Don Ward, founder and CEO, The Comedy Store, recently said:

Over 41 years have passed since I opened the very first alternative comedy venue in London, after 20 years I added a second venue in Manchester. Comedy is now rightly recognised as an art form and I am so proud to be known as the Godfather. I was devastated last March when we had to close both venues due to the Coronavirus and all the relative problems it brought to the understandably enforced closure. The investment will ensure that we will be back to entertain live audiences as soon as it is safe to do so, protecting livelihoods and the artform of comedy itself.

The funding will help allow socially distanced performances to restart where safe to do so, venues to plan for reopening, protect jobs and create opportunities for freelancers. It follows £257 million in grants awarded to a range of arts organisations and cultural venues on Monday October 12 by Arts Council England on behalf of the Department for Digital, Culture, Media and Sport.

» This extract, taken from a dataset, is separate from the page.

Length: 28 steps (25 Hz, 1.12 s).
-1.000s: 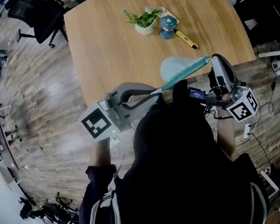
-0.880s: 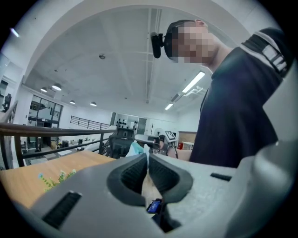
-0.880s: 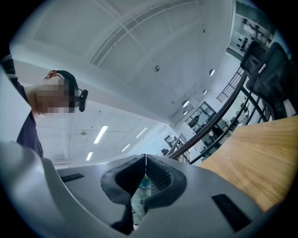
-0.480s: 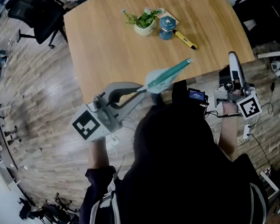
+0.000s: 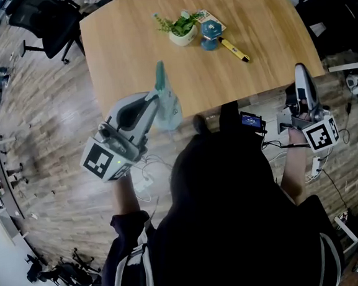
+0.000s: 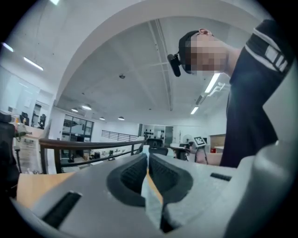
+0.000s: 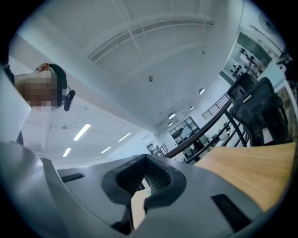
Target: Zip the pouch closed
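Note:
The pale teal pouch [image 5: 168,106] hangs in the air over the table's near left corner, its darker zipper edge [image 5: 160,78] pointing up and away. My left gripper [image 5: 155,101] is shut on the pouch's edge; in the left gripper view a thin pale strip of the pouch [image 6: 150,195] is pinched where the left gripper [image 6: 147,162] closes. My right gripper [image 5: 299,68] is far off to the right, beyond the table's near right edge, and holds nothing. In the right gripper view the right gripper [image 7: 146,178] is shut and empty, with the wooden tabletop [image 7: 251,172] beside it.
At the far side of the wooden table [image 5: 134,56] stand a small potted plant [image 5: 181,28], a blue object [image 5: 209,34] on a card, and a yellow marker [image 5: 236,49]. An office chair [image 5: 47,20] stands on the floor at the far left. Cables [image 5: 331,176] lie at the right.
The right gripper has come off the pouch's zipper end and drawn back to the right. The left gripper has swung the pouch leftward, from lying across the front edge to standing on end.

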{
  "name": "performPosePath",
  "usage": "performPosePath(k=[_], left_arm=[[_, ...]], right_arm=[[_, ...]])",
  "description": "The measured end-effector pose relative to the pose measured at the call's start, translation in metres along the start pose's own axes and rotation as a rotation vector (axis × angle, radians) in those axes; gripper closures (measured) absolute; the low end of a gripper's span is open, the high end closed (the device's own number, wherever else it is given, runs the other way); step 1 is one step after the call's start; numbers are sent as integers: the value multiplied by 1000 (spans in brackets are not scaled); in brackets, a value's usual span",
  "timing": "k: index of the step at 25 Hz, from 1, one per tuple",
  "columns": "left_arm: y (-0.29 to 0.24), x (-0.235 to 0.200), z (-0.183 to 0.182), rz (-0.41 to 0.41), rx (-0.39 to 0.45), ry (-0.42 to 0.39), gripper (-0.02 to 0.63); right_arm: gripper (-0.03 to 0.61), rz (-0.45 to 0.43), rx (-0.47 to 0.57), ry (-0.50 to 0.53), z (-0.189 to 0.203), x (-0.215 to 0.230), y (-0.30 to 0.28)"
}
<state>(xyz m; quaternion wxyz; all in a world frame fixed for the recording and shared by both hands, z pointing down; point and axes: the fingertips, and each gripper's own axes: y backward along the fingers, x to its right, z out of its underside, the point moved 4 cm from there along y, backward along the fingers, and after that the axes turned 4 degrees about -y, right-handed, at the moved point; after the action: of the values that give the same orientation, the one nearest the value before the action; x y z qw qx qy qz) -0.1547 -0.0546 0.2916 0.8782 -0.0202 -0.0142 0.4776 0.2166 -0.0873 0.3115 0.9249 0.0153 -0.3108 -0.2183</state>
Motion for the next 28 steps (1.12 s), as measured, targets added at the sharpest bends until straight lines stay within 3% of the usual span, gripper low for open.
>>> performPosePath(k=[3,11,14,19,28], left_arm=[[-5,-13,9,-146,4,-24,601],[-15,-39,19,-594,-22,-218,600],[-10,-44,19,-740,-37,-250,600],[-5,-49,26,-778,-58,-242,600],[-10,-50,26,-758,-64,-227,600]], right_arm=[[565,-19,-64,97,12,-15,-11],[566,-36,-185,383,39,-45,-26],[565,-39,-204,447,44,-53,-27],[565,-22,-204,538,44,-59,-26],[565,1,-224,550,46,-54,-25]])
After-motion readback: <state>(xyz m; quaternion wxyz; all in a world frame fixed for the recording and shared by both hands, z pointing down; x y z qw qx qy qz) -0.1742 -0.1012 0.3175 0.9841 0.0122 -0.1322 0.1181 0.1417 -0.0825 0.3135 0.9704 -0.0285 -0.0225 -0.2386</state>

Organisations have been awarded grants under £1 million in the first two rounds of funding this week. Darlington Hippodrome in County Durham is receiving the largest grant of £1 million to run a programme of engagement activities including youth theatre courses, adult dance classes and community events ranging from themed tours of the theatre to art classes for local people.

Further details of grant awards of up to £3 million and £270 million in repayable cultural finance will follow in the coming days and weeks.